Given information:
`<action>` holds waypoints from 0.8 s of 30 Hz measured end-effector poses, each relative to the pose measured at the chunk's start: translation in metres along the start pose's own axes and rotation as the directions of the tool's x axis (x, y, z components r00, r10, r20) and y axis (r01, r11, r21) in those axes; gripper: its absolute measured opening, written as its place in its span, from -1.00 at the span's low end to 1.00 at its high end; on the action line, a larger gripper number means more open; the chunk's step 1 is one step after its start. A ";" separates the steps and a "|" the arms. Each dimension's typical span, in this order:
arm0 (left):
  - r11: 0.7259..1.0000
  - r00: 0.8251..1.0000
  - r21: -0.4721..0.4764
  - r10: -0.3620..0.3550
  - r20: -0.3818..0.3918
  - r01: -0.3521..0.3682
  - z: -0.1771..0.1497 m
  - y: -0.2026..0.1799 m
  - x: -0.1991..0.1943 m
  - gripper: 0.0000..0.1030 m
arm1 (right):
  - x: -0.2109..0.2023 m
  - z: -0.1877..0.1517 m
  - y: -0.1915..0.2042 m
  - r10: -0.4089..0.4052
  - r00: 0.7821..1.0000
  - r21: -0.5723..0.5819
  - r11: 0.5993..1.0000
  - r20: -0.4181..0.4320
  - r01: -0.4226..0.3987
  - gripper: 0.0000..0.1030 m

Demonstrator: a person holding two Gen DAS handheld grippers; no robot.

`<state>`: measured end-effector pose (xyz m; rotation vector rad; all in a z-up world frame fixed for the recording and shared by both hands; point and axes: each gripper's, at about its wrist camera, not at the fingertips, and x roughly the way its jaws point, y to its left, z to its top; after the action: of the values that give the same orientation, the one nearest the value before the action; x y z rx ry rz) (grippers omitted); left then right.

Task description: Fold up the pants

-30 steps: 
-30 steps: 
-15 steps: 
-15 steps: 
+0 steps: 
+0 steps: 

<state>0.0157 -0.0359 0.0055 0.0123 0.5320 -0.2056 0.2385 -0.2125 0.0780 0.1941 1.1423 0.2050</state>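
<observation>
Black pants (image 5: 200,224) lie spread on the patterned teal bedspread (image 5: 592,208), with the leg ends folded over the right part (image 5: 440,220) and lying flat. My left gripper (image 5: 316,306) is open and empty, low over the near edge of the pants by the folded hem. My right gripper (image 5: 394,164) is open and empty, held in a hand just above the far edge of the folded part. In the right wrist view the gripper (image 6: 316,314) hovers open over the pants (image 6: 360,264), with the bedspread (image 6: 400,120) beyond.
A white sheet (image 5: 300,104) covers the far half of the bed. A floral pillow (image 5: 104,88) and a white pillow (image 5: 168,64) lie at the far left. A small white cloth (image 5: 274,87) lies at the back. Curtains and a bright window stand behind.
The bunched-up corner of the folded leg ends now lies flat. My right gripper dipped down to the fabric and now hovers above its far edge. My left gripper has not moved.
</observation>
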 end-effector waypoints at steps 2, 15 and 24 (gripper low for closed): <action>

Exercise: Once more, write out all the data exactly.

Task answer:
`<action>` holds waypoints from 0.8 s of 30 Hz measured end-effector poses, each relative to the pose measured at the chunk's start: translation in metres along the start pose's own axes and rotation as the directions of the tool's x axis (x, y, z components r00, r10, r20) and y axis (r01, r11, r21) in those axes; gripper: its absolute measured opening, written as its place in its span, from -1.00 at the span's low end to 1.00 at its high end; on the action line, a larger gripper number means more open; the chunk's step 1 is one step after its start. A ";" separates the steps and a "|" the arms. Each dimension's typical span, in this order:
arm0 (left):
  - r11: 0.7259..1.0000
  - r00: 0.8251..1.0000
  - r21: -0.4721..0.4764
  - r10: -0.3620..0.3550
  - r20: -0.3818..0.3918
  - r01: -0.3521..0.3682
  - z: -0.1771..0.1497 m
  - y: -0.2026..0.1799 m
  - x: -0.1991..0.1943 m
  - gripper: 0.0000..0.1030 m
arm1 (right):
  - x: -0.2109..0.2023 m
  - z: -0.1877..0.1517 m
  - y: -0.1915..0.2042 m
  - r10: -0.4089..0.4052
  - r00: 0.7821..1.0000
  - r21: -0.5723..0.5819
  - r11: 0.5993..1.0000
  - r20: -0.4181..0.4320
  - r01: -0.4226..0.3987
  - gripper: 0.0000..0.1030 m

Demonstrator: a person holding two Gen DAS handheld grippers; no robot.

`<state>`: measured end-effector pose (xyz m; rotation vector rad; all in a z-up world frame fixed for the recording and shared by both hands; point and axes: each gripper's, at about its wrist camera, not at the fingertips, and x roughly the way its jaws point, y to its left, z to its top; after the action: of the values that give the same orientation, the one nearest the value before the action; x y z rx ry rz) (grippers omitted); left then right.

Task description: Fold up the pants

-30 steps: 
-30 steps: 
-15 steps: 
-15 steps: 
+0 steps: 
+0 steps: 

<state>0.0157 -0.0359 0.0055 0.0123 0.5320 -0.2056 0.2385 -0.2125 0.0780 0.1941 1.1423 0.2050</state>
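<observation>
Black pants (image 5: 200,224) lie spread on the patterned teal bedspread (image 5: 592,208), with the leg ends folded over the right part (image 5: 440,220) and lying flat. My left gripper (image 5: 316,306) is open and empty, low over the near edge of the pants by the folded hem. My right gripper (image 5: 394,164) is open and empty, held in a hand just above the far edge of the folded part. In the right wrist view the gripper (image 6: 316,314) hovers open over the pants (image 6: 360,264), with the bedspread (image 6: 400,120) beyond.
A white sheet (image 5: 300,104) covers the far half of the bed. A floral pillow (image 5: 104,88) and a white pillow (image 5: 168,64) lie at the far left. A small white cloth (image 5: 274,87) lies at the back. Curtains and a bright window stand behind.
The bunched-up corner of the folded leg ends now lies flat. My right gripper dipped down to the fabric and now hovers above its far edge. My left gripper has not moved.
</observation>
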 end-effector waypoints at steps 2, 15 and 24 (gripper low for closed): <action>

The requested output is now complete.